There was a South African guy who was so friendly he seemed to have got to know everyone in Reyjavik, not just the hostel. He was planning to hitch-hike round the ring road which pretty much follows the coast right the way round Iceland. I used public buses to do this in summer a couple of years ago and so know how desolate this road can be. In the middle of winter with short daylight hours and the most snow in a generation or two, it would be really isolated. Did this put him off? Of course not. With a backpack and an Icelandic woolly hat he set off. I never heard how he got on, but I don’t doubt he will have been fine.
A twenty-something French woman was staying in Reykjavik whilst planning her next move. She’d lived on and off in Iceland over the past few years, always thinking it would be the last time, but always ending up back. Most recently she’d been working on a farm. She spoke Icelandic and had a learnt a lot about the culture. She was considering going to live somewhere remote in Scotland for a while as she hated busy places. Reykjavik was a busy place in her eyes. She was also extremely environmentally conscious and tried not to fly unless it was absoloutely necessary. I moan about the price of flights but it was surprising how much more expensive it is to travel by land and water.

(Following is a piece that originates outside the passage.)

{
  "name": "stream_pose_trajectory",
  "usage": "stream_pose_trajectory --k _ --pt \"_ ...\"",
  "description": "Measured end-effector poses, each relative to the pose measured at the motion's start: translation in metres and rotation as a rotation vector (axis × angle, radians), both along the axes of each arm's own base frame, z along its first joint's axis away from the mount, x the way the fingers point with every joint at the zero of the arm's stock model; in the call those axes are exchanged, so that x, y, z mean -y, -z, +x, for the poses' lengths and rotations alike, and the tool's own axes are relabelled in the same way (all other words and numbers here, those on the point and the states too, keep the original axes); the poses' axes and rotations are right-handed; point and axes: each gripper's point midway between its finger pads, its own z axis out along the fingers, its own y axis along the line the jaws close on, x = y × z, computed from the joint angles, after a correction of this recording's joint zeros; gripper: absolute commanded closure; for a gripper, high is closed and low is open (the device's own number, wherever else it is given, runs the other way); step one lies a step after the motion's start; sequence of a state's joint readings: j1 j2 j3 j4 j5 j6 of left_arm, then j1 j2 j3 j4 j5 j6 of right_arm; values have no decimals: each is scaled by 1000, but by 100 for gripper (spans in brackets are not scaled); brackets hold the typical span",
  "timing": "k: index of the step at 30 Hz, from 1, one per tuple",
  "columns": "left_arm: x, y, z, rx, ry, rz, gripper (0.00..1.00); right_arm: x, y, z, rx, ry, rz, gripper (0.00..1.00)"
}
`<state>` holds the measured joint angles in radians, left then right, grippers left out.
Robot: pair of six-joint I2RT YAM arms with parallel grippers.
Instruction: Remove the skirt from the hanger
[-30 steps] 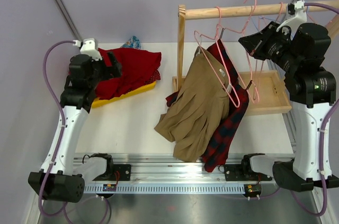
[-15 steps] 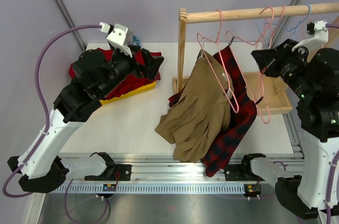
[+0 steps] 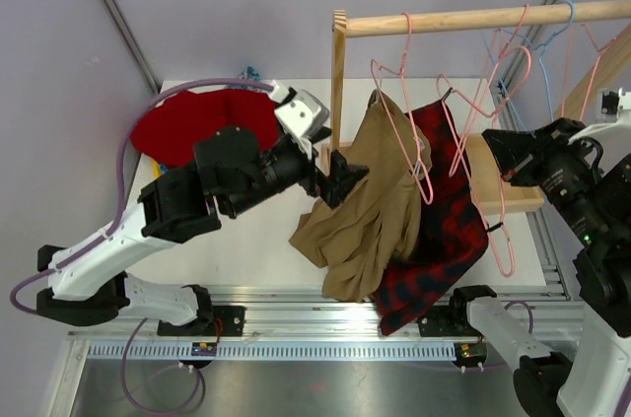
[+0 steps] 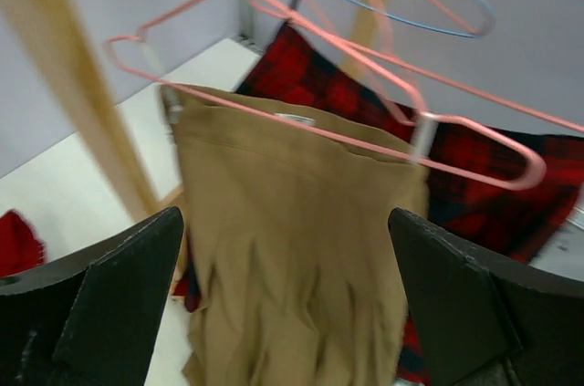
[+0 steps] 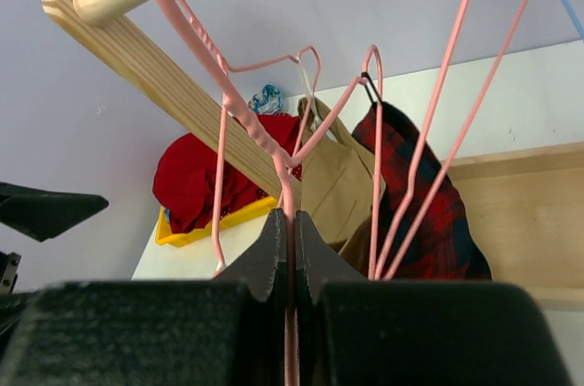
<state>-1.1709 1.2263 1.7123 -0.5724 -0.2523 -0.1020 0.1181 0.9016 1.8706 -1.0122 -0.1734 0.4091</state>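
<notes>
Top external: two skirts hang from the wooden rail [image 3: 463, 18], a tan skirt [image 3: 370, 205] left of a plaid skirt [image 3: 449, 230]. My left claw [image 3: 347, 180], spread wide, has swung over beside the tan one; my right claw [image 5: 287, 222] pinches a pink hanger [image 5: 251, 133].

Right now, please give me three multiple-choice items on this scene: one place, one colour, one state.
1. Where does the tan skirt hang? A in a bin; B from a pink hanger on the wooden rail; C over the left arm.
2. What colour is the clothes pile at far left? A red; B blue; C white.
3. How is the left pincer? A shut on the skirt; B out of view; C open.
Key: 1 B, its waist hangs from the hanger. 2 A, plainly red. 3 C, its fingers stand apart before the skirt.
</notes>
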Motion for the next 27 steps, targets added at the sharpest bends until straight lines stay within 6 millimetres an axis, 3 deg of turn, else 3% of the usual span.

There were also a couple of Canadian guys. One was also really into the environment and worked as a ranger in Canada. He’d heard of an Icelandic MP who was a keen environmentalist and had added her as a facebook friend. This being Iceland, she had a normal page rather than a ‘like’ page and accepted him. They’d chatted back and forth and he’d met her last year when he’d come to Iceland. They met up again this time. What other country would that happen in? He’d also got to go backstage at a Sigur Ros concert last time as he just happened to meet them too.
The other Canadian worked as a gardener during the summer months and spent the winters travelling. He’d already been to a few places this winter and was planning on visiting his father in Central America after Iceland.

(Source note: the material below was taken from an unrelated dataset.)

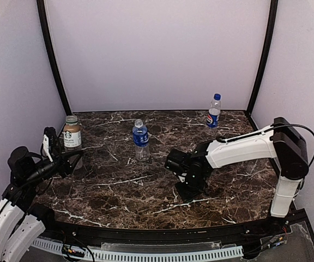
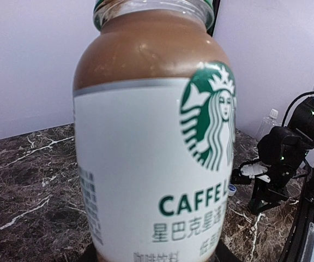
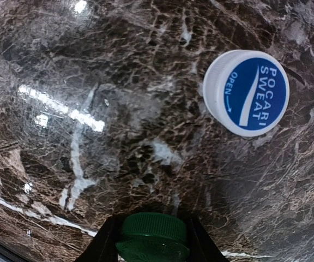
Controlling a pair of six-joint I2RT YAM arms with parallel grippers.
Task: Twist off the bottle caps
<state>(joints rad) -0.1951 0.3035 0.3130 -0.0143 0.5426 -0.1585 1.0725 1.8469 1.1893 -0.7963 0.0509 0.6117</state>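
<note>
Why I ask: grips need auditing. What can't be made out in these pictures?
Left gripper: its hold is hidden, left wrist view, behind the brown bottle; too dark from the top.
Bottle mouth: left wrist view, cut by the top edge.
Green cap: right wrist view, partly cut by the bottom edge.
</note>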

These are just a few of the people I met, but they all had really interesting stories to tell. Meeting people like this always inspires me to think about what’s really important in life and not to get bogged down in the nitty gritty of everyday life and work. Easier said than done of course, once I’m back at work and have so many demands on my time. But I’ll keep thinking about the interesting people I meet and hopefully this will motivate me not to get stuck back in a rut.